Even the ones at the top who can mentally and bodily handle the work cave on the social contract in other ways. Quality time with friends and family takes a toll. Not only do you spend less time with your loved ones, the time you do spend with them is crowded with email, and thoughts of what you must get done. In fact, a desire to work emerges in this risk/reward system that like a pez dispenser offers an adrenaline or dopamine hit every time you opt in and keep working.
How do you get off this roller coaster?
Ask yourself why you're doing what you're doing while you're doing it. Think of those instances when you work out of habit. When you sit at your desk, when you pull out your phone, or when you open up your laptop. What's the first thing you do? Do you jump into your work immediately?
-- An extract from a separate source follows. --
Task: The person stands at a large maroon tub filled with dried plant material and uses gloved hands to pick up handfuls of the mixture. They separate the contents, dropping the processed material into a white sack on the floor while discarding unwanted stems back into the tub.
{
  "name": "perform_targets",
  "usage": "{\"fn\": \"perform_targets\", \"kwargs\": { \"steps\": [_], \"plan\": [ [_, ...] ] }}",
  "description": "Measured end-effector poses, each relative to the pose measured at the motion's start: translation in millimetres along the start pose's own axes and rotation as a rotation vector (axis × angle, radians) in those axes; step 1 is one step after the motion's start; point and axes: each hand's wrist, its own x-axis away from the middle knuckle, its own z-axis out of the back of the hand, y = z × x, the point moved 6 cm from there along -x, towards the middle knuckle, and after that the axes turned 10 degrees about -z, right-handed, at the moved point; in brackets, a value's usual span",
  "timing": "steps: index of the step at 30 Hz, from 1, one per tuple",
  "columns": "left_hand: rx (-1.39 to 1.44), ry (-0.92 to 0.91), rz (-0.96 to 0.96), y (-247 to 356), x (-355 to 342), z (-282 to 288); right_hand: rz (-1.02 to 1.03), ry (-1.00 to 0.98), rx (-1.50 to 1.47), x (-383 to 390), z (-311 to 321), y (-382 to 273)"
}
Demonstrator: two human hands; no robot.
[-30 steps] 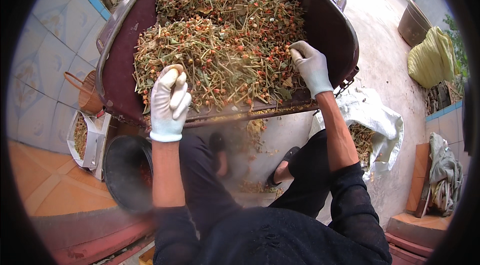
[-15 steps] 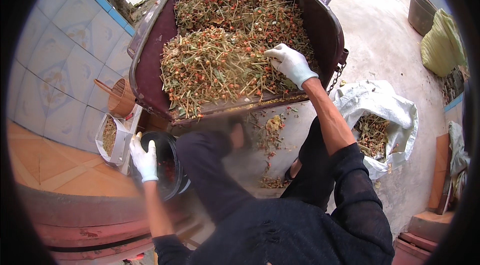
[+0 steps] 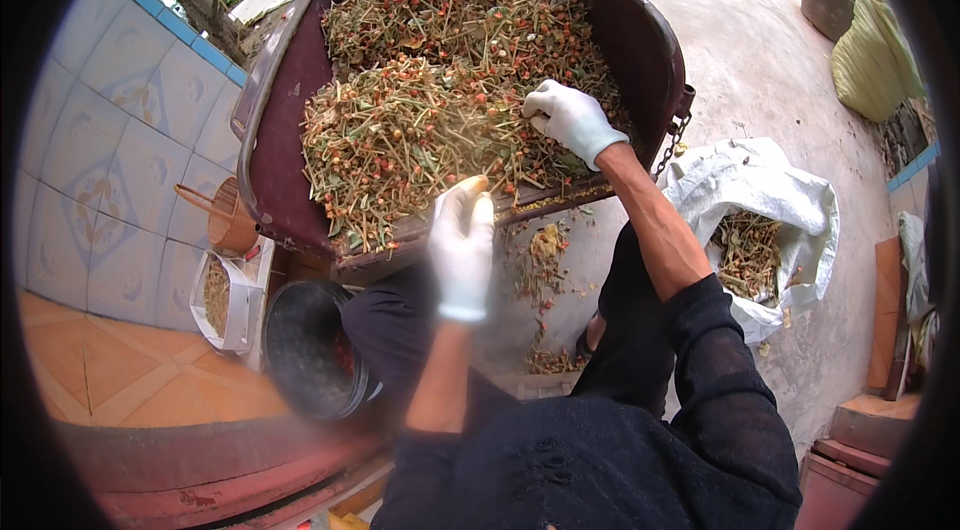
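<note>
A big heap of dried stalks with small orange-red fruits (image 3: 390, 130) fills the maroon cart bed (image 3: 270, 160) in front of me. My right hand (image 3: 572, 120), in a white glove, is at the right part of the heap, its fingers curled closed; what they hold, if anything, is hidden. My left hand (image 3: 462, 250), gloved too and slightly smeared by motion, is by the bed's near edge, with fingers stretched out and nothing visible in them. Below on the left, beside my knee, a black bucket (image 3: 305, 350) stands with some red bits inside.
On the right, an open white woven sack (image 3: 810, 220) holds more stalks. A white container of grain-like bits (image 3: 225, 305) and a wooden dipper (image 3: 230, 215) sit at the left by the tiled wall (image 3: 130, 150). Fallen stalks (image 3: 545, 260) litter the ground below the bed.
My left hand has moved from over the black bucket rightward and up to the bed's near edge. My right hand has stayed at the heap with its fingers curled.
</note>
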Motion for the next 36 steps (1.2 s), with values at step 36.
{"fn": "perform_targets", "kwargs": {
  "steps": [36],
  "plan": [
    [-0.932, -0.019, -0.831, 6, -154, 22, -0.229, 0.407, -0.164, 2, 39, 34]
  ]
}}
Do you check your email? Facebook? Twitter? Why? What is the most optimal task you could be doing? What is the best way you can help yourself and those around you?
Questioning your next action is one of those basic habits that forces you to be accountable. It may be annoying at first, since all of us are culprit to just moving on from one thing to another without question. And if you don't like questioning yourself like this, you've fessed up and realized it, so you're not ignorant anymore of being on autopilot. You're conscious of your choice and that puts you in the driver seat. It's still another form of accountability.
Now it's your turn: Why are you working? Have you defined "enough" for yourself? Do you know when you've crossed the boundary from value to overdrive? What keeps you bought in?